These phosphorus compounds may be blended into the refrigerating machine oil of this invention in any desired mixing ratio. However, it is preferable to blend these phosphorus compounds into the lubricating oil in the ratio of 0.01 to 5.0 parts by weight, more preferably 0.02 to 3.0 parts by weight per 100 parts by weight of the lubricating oil.
It is also possible for the purpose of further improving the lubricating oil of this invention in stability to incorporate in the lubricating oil at least one kind of an epoxy compound selected from the group consisting of:
(1) Phenylglycidyl ether type epoxy compounds,
(2) Alkylglycidyl ether type epoxy compounds,
(3) Glycidyl ester type epoxy compounds,
(4) Aryl oxirane compounds,
(5) Alkyl oxirane compounds,
(6) Alicyclic epoxy compounds,
(7) Epoxidized fatty monoesters,
(8) Epoxidized vegetable oils.
Examples of phenylglycidyl ether type epoxy compounds (1) are phenylglycidyl ether and alkylphenylglycidyl ether.
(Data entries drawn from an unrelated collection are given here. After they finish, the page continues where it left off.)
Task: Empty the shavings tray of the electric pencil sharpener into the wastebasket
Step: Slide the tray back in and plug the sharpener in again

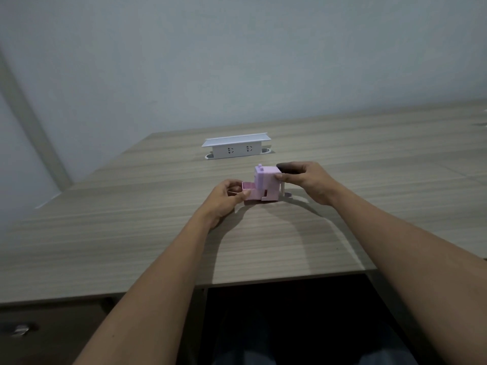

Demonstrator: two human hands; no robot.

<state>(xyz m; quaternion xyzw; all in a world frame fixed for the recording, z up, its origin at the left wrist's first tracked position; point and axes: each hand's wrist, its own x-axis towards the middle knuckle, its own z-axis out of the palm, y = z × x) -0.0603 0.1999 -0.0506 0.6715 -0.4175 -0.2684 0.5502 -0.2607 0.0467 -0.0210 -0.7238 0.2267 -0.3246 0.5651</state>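
Observation:
A small pink pencil sharpener (267, 183) stands on the wooden desk (131, 233), a little beyond the middle. My right hand (308, 181) grips its right side and top. The pink shavings tray (247, 192) sticks out of the sharpener's left side, partly drawn out. My left hand (224, 200) pinches the tray between thumb and fingers. What lies inside the tray is too small to tell. No wastebasket is in view.
A white pop-up socket box (235, 146) stands on the desk behind the sharpener. The desk's near edge runs across the lower part of the view, with a dark knee space (290, 325) below it and a drawer front with a lock (21, 329) at lower left.

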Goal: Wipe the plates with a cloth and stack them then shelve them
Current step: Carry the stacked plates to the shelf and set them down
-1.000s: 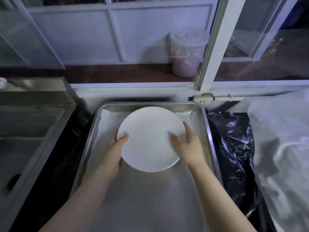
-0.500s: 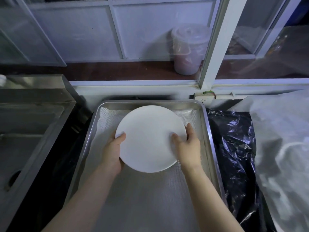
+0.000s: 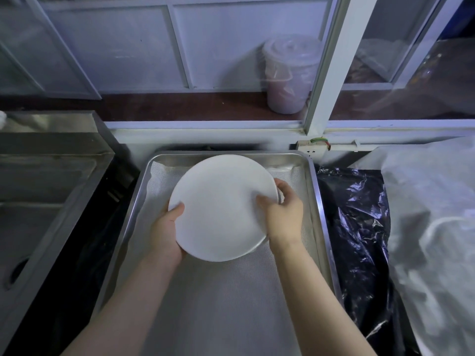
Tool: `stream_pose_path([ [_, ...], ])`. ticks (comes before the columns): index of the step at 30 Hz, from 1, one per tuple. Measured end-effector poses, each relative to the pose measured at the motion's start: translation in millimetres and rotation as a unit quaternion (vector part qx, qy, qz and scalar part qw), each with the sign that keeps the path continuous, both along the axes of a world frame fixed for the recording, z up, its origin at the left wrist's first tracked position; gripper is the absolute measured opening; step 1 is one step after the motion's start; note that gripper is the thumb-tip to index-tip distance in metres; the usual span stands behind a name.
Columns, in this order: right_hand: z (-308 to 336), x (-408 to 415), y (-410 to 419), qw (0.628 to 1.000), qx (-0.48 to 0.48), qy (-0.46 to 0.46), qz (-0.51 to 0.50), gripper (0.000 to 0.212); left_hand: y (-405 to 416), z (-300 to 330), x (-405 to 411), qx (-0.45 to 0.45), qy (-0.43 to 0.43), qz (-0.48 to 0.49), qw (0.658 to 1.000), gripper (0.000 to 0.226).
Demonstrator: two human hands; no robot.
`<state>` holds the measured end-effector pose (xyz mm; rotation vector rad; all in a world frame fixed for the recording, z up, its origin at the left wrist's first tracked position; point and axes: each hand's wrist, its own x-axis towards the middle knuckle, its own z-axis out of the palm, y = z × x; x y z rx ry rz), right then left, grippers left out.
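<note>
A round white plate (image 3: pixel 219 205) is held over the far half of a steel tray (image 3: pixel 312 201) lined with a mesh mat. My left hand (image 3: pixel 165 231) grips its near-left rim, thumb on top and fingers underneath. My right hand (image 3: pixel 281 213) grips the right rim, thumb on the plate's face and fingers curled round the edge. At the lower right a second rim edge shows just under the plate, so it may be a stack. No cloth is in view.
A steel sink (image 3: pixel 38 201) lies to the left. Black plastic sheeting (image 3: pixel 357 227) and a white plastic cover (image 3: pixel 437 227) lie to the right. Behind the tray runs a window frame (image 3: pixel 331 65), with a lidded plastic bucket (image 3: pixel 289 73) beyond the glass.
My right hand has shifted from lying on the plate's right edge to curling round its rim. The left hand keeps its grip on the left rim. The plate stays over the tray's far half.
</note>
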<state>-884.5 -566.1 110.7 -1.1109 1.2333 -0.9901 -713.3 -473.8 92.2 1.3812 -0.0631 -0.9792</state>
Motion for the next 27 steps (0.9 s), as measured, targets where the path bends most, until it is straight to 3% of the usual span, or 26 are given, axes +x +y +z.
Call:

The alkylphenylglycidyl ether used herein may be one having 1 to 3 alkyl groups each containing 1 to 13 carbon atoms, preferably one having one alkyl group containing 4 to 10 carbon atoms. Examples of such preferable alkylphenylglycidyl ethers are n-butylphenylglycidyl ether, i-butylphenylglycidyl ether, sec-butylphenylglycidyl ether, tert-butylphenylglycidyl ether, pentylphenylglycidyl ether, hexylphenylglycidyl ether, heptylphenylglycidyl ether, octylphenylglycidyl ether, nonylphenylglycidyl ether and decylphenylglycidyl ether.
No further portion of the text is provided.